Activity ::
All the records below must be returned exactly as they stand.

Data records ::
<<<<

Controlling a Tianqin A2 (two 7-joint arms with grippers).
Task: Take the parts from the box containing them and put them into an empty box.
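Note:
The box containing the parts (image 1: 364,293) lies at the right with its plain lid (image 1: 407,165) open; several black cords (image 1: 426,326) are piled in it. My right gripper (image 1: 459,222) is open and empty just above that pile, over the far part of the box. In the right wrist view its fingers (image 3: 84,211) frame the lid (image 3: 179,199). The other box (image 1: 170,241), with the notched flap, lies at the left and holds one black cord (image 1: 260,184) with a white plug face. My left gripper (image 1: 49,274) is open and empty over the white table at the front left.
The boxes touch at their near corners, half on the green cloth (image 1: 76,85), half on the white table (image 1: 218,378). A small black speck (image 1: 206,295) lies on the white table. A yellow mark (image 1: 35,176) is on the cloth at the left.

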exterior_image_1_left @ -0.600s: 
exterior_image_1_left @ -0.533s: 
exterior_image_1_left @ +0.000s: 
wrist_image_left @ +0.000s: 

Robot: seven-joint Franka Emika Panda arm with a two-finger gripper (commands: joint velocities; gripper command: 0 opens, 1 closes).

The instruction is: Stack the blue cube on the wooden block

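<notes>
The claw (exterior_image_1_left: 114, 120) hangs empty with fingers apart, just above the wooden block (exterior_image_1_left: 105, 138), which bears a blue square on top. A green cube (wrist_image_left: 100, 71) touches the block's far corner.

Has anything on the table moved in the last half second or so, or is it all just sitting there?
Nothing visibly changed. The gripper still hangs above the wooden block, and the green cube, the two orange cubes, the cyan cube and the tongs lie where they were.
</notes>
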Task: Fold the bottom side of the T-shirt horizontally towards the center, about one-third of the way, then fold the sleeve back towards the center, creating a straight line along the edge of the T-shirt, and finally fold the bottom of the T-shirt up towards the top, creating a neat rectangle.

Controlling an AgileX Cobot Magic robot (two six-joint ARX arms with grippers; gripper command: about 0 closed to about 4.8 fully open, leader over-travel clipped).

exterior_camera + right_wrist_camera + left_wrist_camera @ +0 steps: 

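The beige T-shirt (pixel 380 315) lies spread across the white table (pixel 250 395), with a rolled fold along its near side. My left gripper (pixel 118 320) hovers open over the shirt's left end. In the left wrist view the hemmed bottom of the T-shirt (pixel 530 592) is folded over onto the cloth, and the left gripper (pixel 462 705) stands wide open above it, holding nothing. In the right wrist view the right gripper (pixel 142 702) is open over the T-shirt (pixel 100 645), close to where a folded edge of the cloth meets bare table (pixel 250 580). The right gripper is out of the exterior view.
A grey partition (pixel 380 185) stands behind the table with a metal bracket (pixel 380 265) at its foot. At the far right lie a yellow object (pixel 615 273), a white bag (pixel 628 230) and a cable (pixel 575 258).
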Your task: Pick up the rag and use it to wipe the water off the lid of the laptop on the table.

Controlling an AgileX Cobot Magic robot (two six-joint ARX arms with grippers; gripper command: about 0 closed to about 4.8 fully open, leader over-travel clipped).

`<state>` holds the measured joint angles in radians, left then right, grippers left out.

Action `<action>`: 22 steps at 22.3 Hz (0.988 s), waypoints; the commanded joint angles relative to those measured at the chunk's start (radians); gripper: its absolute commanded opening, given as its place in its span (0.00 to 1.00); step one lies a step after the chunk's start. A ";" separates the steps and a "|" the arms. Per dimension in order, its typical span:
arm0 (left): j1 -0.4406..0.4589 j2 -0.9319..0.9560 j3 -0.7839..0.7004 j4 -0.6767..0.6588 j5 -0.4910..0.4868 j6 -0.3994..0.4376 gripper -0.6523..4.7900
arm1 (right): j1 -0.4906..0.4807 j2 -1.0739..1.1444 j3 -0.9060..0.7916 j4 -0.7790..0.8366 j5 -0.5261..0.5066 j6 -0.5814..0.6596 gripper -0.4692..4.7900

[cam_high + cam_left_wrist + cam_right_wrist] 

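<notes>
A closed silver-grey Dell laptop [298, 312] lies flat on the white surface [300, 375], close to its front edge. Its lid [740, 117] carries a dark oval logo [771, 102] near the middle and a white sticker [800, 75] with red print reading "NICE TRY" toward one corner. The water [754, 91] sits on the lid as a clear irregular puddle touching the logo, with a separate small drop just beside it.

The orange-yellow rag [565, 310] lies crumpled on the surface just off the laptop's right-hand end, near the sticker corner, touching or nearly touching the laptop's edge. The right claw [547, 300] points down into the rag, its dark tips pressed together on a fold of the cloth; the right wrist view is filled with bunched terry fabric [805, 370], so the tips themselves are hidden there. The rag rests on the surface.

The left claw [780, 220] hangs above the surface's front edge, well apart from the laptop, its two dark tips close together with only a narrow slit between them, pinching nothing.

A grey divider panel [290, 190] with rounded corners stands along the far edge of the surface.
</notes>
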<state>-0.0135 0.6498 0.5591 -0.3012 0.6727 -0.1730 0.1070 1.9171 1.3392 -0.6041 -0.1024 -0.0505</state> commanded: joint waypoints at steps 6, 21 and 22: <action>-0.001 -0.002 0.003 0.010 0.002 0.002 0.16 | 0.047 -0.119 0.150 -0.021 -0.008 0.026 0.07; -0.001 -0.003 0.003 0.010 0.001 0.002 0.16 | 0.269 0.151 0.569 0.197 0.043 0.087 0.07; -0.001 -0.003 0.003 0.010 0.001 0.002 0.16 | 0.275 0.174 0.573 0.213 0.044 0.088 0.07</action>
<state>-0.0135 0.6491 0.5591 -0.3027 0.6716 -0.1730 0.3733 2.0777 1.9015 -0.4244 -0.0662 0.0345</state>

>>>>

Solved exercise ::
Controlling a Tianqin A2 (two 7-joint arms with grippers).
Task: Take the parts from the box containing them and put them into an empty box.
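Note:
The box containing the parts (image 1: 364,293) lies at the right with its plain lid (image 1: 407,165) open; several black cords (image 1: 426,326) are piled in it. My right gripper (image 1: 459,222) is open and empty just above that pile, over the far part of the box. In the right wrist view its fingers (image 3: 84,211) frame the lid (image 3: 179,199). The other box (image 1: 170,241), with the notched flap, lies at the left and holds one black cord (image 1: 260,184) with a white plug face. My left gripper (image 1: 49,274) is open and empty over the white table at the front left.
The boxes touch at their near corners, half on the green cloth (image 1: 76,85), half on the white table (image 1: 218,378). A small black speck (image 1: 206,295) lies on the white table. A yellow mark (image 1: 35,176) is on the cloth at the left.
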
exterior_image_1_left @ -0.600s: 
exterior_image_1_left @ -0.533s: 
exterior_image_1_left @ +0.000s: 
wrist_image_left @ +0.000s: 

Robot: seven-joint Franka Emika Panda arm with a two-finger gripper (commands: joint velocities; gripper command: 0 opens, 1 closes).

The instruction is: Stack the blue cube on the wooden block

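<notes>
The claw (exterior_image_1_left: 114, 120) hangs empty with fingers apart, just above the wooden block (exterior_image_1_left: 105, 138), which bears a blue square on top. A green cube (wrist_image_left: 100, 71) touches the block's far corner.

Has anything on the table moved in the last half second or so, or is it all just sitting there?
Nothing visibly changed. The gripper still hangs above the wooden block, and the green cube, the two orange cubes, the cyan cube and the tongs lie where they were.
</notes>
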Task: Fold the bottom side of the T-shirt horizontally towards the center, about one-third of the way, then fold the sleeve back towards the center, creating a straight line along the edge of the T-shirt, and finally fold the bottom of the T-shirt up towards the top, creating a neat rectangle.

Controlling an AgileX Cobot Magic robot (two six-joint ARX arms with grippers; gripper command: about 0 closed to about 4.8 fully open, leader over-travel clipped).

exterior_camera + right_wrist_camera + left_wrist_camera @ +0 steps: 

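The beige T-shirt (pixel 380 315) lies spread across the white table (pixel 250 395), with a rolled fold along its near side. My left gripper (pixel 118 320) hovers open over the shirt's left end. In the left wrist view the hemmed bottom of the T-shirt (pixel 530 592) is folded over onto the cloth, and the left gripper (pixel 462 705) stands wide open above it, holding nothing. In the right wrist view the right gripper (pixel 142 702) is open over the T-shirt (pixel 100 645), close to where a folded edge of the cloth meets bare table (pixel 250 580). The right gripper is out of the exterior view.
A grey partition (pixel 380 185) stands behind the table with a metal bracket (pixel 380 265) at its foot. At the far right lie a yellow object (pixel 615 273), a white bag (pixel 628 230) and a cable (pixel 575 258).
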Your task: Pick up the rag and use it to wipe the water off the lid of the laptop on the table.

Controlling an AgileX Cobot Magic robot (two six-joint ARX arms with grippers; gripper command: about 0 closed to about 4.8 fully open, leader over-travel clipped).

`<state>` holds the measured joint angles in radians, left then right, grippers left out.

Action `<action>`: 22 steps at 22.3 Hz (0.988 s), waypoints; the commanded joint angles relative to those measured at the chunk's start (radians); gripper: its absolute commanded opening, given as its place in its span (0.00 to 1.00); step one lies a step after the chunk's start. A ";" separates the steps and a "|" the arms. Per dimension in order, its typical span:
arm0 (left): j1 -0.4406..0.4589 j2 -0.9319..0.9560 j3 -0.7839..0.7004 j4 -0.6767..0.6588 j5 -0.4910..0.4868 j6 -0.3994..0.4376 gripper -0.6523..4.7900
arm1 (right): j1 -0.4906..0.4807 j2 -1.0739..1.1444 j3 -0.9060..0.7916 j4 -0.7790..0.8366 j5 -0.5261..0.5066 j6 -0.5814..0.6596 gripper -0.4692..4.7900

[cam_high + cam_left_wrist + cam_right_wrist] 

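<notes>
A closed silver-grey Dell laptop [298, 312] lies flat on the white surface [300, 375], close to its front edge. Its lid [740, 117] carries a dark oval logo [771, 102] near the middle and a white sticker [800, 75] with red print reading "NICE TRY" toward one corner. The water [754, 91] sits on the lid as a clear irregular puddle touching the logo, with a separate small drop just beside it.

The orange-yellow rag [565, 310] lies crumpled on the surface just off the laptop's right-hand end, near the sticker corner, touching or nearly touching the laptop's edge. The right claw [547, 300] points down into the rag, its dark tips pressed together on a fold of the cloth; the right wrist view is filled with bunched terry fabric [805, 370], so the tips themselves are hidden there. The rag rests on the surface.

The left claw [780, 220] hangs above the surface's front edge, well apart from the laptop, its two dark tips close together with only a narrow slit between them, pinching nothing.

A grey divider panel [290, 190] with rounded corners stands along the far edge of the surface.
</notes>
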<state>-0.0135 0.6498 0.5591 -0.3012 0.6727 -0.1730 0.1070 1.9171 1.3392 -0.6041 -0.1024 -0.0505</state> commanded: joint waypoints at steps 6, 21 and 22: <action>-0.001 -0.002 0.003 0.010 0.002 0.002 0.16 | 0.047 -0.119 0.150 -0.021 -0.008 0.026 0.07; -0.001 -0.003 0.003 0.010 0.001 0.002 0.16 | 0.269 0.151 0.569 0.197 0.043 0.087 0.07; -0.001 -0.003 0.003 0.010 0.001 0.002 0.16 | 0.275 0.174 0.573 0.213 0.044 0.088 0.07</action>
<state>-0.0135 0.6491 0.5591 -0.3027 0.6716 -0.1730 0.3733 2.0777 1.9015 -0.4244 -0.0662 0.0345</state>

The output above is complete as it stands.